Das Wachstum enttäuschte im dritten Quartal, gleichzeitig stiegen die Preise deutlich. Das verstärkt die Befürchtung, dass die Inflation nicht so bald vorübergehen wird. Da viele industrielle Vorprodukte noch eine Weile knapp bleiben dürften, ist eine Entspannung bei der Preisentwicklung vorerst nicht in Sicht. Auch der starke Anstieg der Energiepreise wird sich in den Inflationsdaten in den kommenden Monaten bemerkbar machen. Je länger das Inflationsniveau jedoch auf einem hohen Niveau bleibt, desto größer wird auch das Risiko für steigende Löhne – das gilt vor allem dort, wo Knappheiten am Arbeitsmarkt den Lohnanstieg begünstigen.
Globaler Warenverkehr weiterhin beeinträchtigt
Konjunkturell gibt vor allem die Entwicklung in China Anlass zur Sorge. Dort hat die Wachstumsdynamik noch stärker als erwartet nachgelassen, seit die Führung durch regulatorische Eingriffe in einer Reihe von Branchen versucht, Fehlallokationen abzubauen und andere wirtschaftspolitische Prioritäten zu setzen. Unter der Schwäche Chinas leidet insbesondere der Exportsektor vieler Schwellenländer. Erschwerend kommt hinzu, dass hohe Infektionszahlen in Verbindung mit noch immer niedrigen Impfquoten in etlichen Ländern wie Thailand, Vietnam, Indonesien oder den Philippinen weiterhin gravierende Maßnahmen zur Pandemiebekämpfung erzwingen. Die Folge sind anhaltende Störungen im weltweiten Warenverkehr mit erheblichen Auswirkungen auch auf die Industrieländer. Hier hat der industrielle Sektor im dritten Quartal kaum zu einer positiven Wirtschaftsentwicklung beigetragen. Die Unterbrechungen in den globalen Lieferketten und die daraus resultierenden Knappheiten tragen ihrerseits wesentlich zur hohen Preisdynamik bei.

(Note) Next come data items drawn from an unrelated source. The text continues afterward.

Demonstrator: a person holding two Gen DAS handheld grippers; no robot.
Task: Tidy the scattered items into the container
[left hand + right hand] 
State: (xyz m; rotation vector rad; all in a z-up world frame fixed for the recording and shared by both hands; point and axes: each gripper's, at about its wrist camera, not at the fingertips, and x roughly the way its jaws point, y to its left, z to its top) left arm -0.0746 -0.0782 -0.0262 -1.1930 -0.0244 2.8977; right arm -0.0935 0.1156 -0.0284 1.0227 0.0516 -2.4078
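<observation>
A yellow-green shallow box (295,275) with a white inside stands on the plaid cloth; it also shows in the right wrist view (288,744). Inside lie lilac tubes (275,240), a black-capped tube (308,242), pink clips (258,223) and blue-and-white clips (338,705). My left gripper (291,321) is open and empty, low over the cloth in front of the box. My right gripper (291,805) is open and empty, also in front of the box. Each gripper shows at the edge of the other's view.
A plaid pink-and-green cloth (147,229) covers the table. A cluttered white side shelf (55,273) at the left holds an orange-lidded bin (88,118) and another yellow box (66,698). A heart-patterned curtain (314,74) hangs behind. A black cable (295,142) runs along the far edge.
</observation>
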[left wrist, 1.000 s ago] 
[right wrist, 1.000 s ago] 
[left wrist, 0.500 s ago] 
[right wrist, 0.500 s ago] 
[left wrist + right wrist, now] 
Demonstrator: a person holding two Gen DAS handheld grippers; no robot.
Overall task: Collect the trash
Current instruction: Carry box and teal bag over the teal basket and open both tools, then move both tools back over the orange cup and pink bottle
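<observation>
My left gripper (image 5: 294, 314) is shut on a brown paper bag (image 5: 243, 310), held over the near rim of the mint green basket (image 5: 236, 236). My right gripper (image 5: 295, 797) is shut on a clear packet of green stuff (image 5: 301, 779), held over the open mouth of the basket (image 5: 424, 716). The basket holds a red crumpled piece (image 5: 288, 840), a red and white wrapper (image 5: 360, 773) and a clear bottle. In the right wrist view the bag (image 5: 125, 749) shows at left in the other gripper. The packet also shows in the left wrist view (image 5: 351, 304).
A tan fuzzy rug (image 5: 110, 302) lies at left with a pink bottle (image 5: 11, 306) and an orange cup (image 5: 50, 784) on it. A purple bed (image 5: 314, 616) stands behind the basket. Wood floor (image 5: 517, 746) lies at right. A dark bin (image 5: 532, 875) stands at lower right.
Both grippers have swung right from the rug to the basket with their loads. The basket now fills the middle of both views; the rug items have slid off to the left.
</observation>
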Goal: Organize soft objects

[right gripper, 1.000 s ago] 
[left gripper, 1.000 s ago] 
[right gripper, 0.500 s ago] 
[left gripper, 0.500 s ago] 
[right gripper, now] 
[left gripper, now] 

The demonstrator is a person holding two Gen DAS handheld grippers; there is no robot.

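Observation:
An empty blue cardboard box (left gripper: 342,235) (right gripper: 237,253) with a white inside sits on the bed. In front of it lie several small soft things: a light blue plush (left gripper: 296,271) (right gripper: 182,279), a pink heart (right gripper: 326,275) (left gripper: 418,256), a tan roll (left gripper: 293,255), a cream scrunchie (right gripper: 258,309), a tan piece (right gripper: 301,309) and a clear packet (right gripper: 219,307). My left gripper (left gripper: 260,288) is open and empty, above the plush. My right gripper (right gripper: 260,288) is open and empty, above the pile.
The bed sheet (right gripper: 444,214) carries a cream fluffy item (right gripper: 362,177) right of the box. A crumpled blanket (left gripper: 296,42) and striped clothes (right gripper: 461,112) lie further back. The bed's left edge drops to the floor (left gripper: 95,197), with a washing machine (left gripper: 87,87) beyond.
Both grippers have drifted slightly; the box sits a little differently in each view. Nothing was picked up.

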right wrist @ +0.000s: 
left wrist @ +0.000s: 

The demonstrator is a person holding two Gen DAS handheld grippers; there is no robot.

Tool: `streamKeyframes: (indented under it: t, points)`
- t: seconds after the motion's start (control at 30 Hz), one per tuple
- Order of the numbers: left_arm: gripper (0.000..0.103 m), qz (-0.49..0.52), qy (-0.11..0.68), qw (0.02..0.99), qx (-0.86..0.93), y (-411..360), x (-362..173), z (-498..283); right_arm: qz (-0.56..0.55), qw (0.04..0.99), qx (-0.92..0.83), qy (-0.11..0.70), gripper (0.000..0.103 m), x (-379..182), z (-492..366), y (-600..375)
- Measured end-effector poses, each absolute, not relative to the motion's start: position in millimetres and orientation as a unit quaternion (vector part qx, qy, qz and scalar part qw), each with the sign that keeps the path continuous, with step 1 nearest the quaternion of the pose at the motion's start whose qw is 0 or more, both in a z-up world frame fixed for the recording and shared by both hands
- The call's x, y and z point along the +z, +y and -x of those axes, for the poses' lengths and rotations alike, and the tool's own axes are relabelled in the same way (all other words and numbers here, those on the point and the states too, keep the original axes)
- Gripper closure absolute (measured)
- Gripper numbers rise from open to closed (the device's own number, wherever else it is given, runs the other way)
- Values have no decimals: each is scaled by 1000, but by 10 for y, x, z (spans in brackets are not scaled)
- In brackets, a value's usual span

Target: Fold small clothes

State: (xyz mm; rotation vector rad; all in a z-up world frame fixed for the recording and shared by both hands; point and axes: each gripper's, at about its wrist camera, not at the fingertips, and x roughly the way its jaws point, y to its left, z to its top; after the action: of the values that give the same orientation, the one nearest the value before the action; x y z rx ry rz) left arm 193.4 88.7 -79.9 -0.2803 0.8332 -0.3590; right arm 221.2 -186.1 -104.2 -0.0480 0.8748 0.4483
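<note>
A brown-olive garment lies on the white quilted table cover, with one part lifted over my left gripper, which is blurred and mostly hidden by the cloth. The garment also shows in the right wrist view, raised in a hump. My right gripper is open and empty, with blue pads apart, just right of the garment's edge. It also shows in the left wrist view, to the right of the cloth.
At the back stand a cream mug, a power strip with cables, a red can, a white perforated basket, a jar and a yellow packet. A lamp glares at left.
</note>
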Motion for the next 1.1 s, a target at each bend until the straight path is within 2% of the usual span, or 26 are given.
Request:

Dienstleistungssektor mit gedämpften Aussichten
Die Schwäche des Industriesektors wurde durch den Dienstleistungssektor wiederum kaum kompensiert: Die Ausbreitung der Delta-Variante und Warnungen vor weiteren Infektionswellen verunsichern selbst bei hohen Impfquoten viele Menschen und bremsen deren Konsumbereitschaft, was vor allem in Sektoren wie dem Tourismus oder dem Hotel- und Gaststättengewerbe, aber auch im Freizeitbereich die Rückkehr zu den Vor-Corona-Umsatzniveaus bis auf weiteres verhindert.
Hoffen auf stärkeres Wachstum
Eine wieder positivere Wachstumsdynamik im vierten Quartal erscheint dennoch möglich. Vieles hängt auch hier wieder von der weiteren Entwicklung in China ab. Die historische Erfahrung legt nahe, dass die dortige Führung eine zu starke Abkühlung des Wachstums scheut und deshalb möglicherweise wieder stimulierende Maßnahmen ergreift. In den Schwellenländern ist zudem ein deutlicher Anstieg der Impfquoten abzusehen, was die Anfälligkeit für neue Infektionswellen und damit die Notwendigkeit von Beschränkungen zur Pandemiebekämpfung mindert. In den Industrieländern schließlich könnten weitere Länder dazu übergehen, Corona-Maßnahmen mehr oder weniger vollständig aufzuheben und den Umgang mit dem verbleibenden Infektionsrisiko den Bürgern selbst zu überlassen. Sollten sich diese Faktoren durchsetzen, wäre eine Wiederbelebung der Wirtschaft möglich, so dass die meisten Länder um den Jahreswechsel herum das Ausgangsniveau vor der Corona-Pandemie wieder erreichen könnten.